That’s how I started most of my customer conversations over the past months. I’m still doing it because it’s fascinating to me to understand the various perspectives on personalization customers have. From accomplishing personalization by adding {first name} to an email subject, to manually bucketing users based on demographics and exposing them to bespoke content or adding a “recently viewed” widget on a product detail page of an e-commerce site, the plethora of practices that fall under the broad topic of personalization is staggering.

And yes, recommendation engines and even more sophisticated AI-based personalization strategies have been mentioned as a way to solve for scalability. But by no means these technologies are something new.
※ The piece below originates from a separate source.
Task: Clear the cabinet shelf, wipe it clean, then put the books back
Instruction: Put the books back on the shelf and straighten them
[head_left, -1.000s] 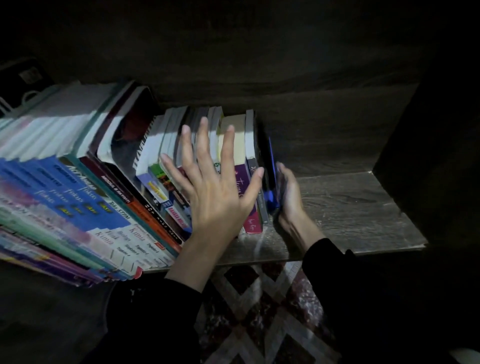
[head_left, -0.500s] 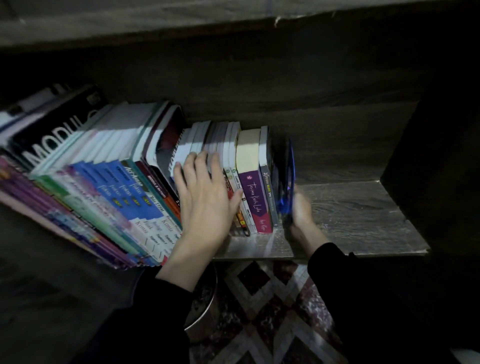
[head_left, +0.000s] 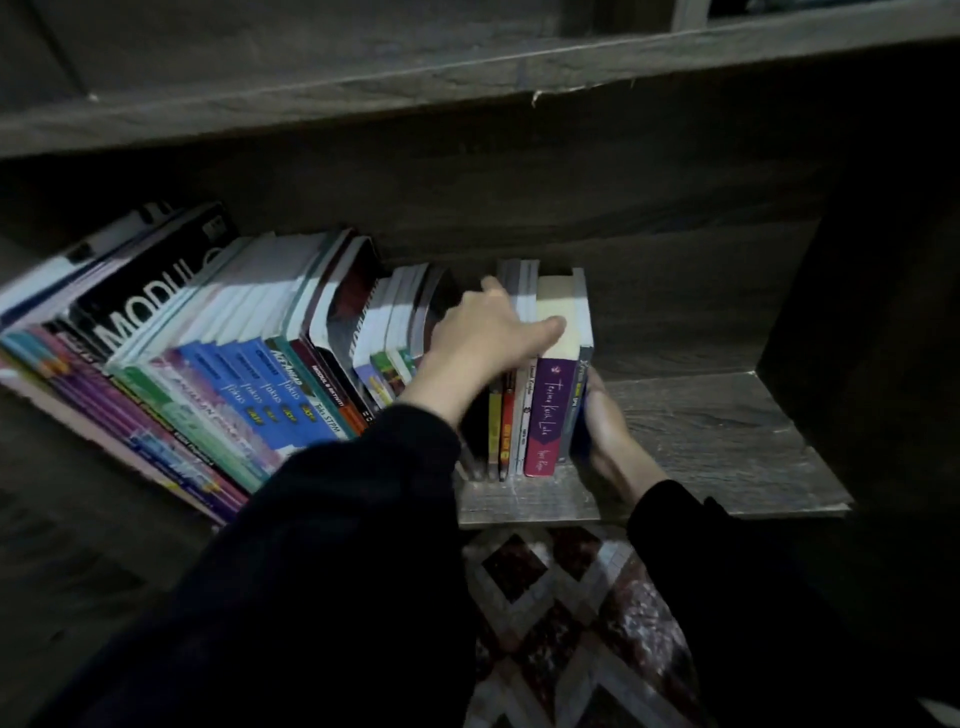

Gartner released its first Magic Quadrant report on Personalization Engines back in 2018 and even long before that, in 2003, a paper called “Amazon.com Recommendations: Item-to-Item Collaborative Filtering”, by then Amazon researchers Greg Linden, Brent Smith, and Jeremy York was published.

Yet, personalization remains the wholly grail of customer experiences, creating frustrations as well as fueling myths about a button, a checkbox or a toggle hidden somewhere, deep in the realm of personalization engines out there, that would auto-magically cause an AI overlord to devise ideal experiences for all. This skewed perspective is leading the majority of marketers to abandon their personalization efforts, as Gartner uncovered back in 2019.

Let’s get pragmatic about it.

Personalization is NOT a tick-box exercise, it’s a complex undertaking, a Venn diagram representing three questions that need to be answered:

  • WHY are we doing personalization?
  • WHAT are we building?
  • HOW are we building it?

If that’s the case it becomes clear that personalization is no longer synonymous with marketing, as it was considered in the early days of personalization. Instead, it requires a product mindset, a close collaboration between the business team, product managers and the engineering team in solving the problems associated with personalization.

After numerous conversations and feedback sessions with customers, especially in the e-commerce industry, I managed to dissect the broad & complex topic of personalization into 7 subproblems:

  1. Doesn’t respect user-privacy
  2. Cold start problem // Doesn’t support real-time
  3. It doesn’t support user identity consistency
  4. Difficult to accurately predict user intents & segment (for first-time visitors or repeat users)
  5. Lack of flexibility in orchestrating more complex personalized experiences
  6. Not transparent in terms of model metrics and business metrics
  7. Not ethical in the way it’s being used

I propose we dive deeper into analyzing each of the 7 dysfunctions of personalization engines and their potential solutions. By the end of the article you’ll be better equipped to understand and apply the right strategy for your own “project personalization”. By the way, if you want to watch a video on the same topic, I recommend this presentation at DevCon as it represents the basis for this article.

1. Not respecting user privacy or the privacy-friendly flaw

83% of end-users expect personalization within moments and hours, but at the same time, up to 80% of consumers are sensitive to companies’ security and privacy practices regarding their online data.

At first, this might seem like a paradox: personalizing users’ experiences while protecting their data privacy? If this is indeed the case, how can we solve it?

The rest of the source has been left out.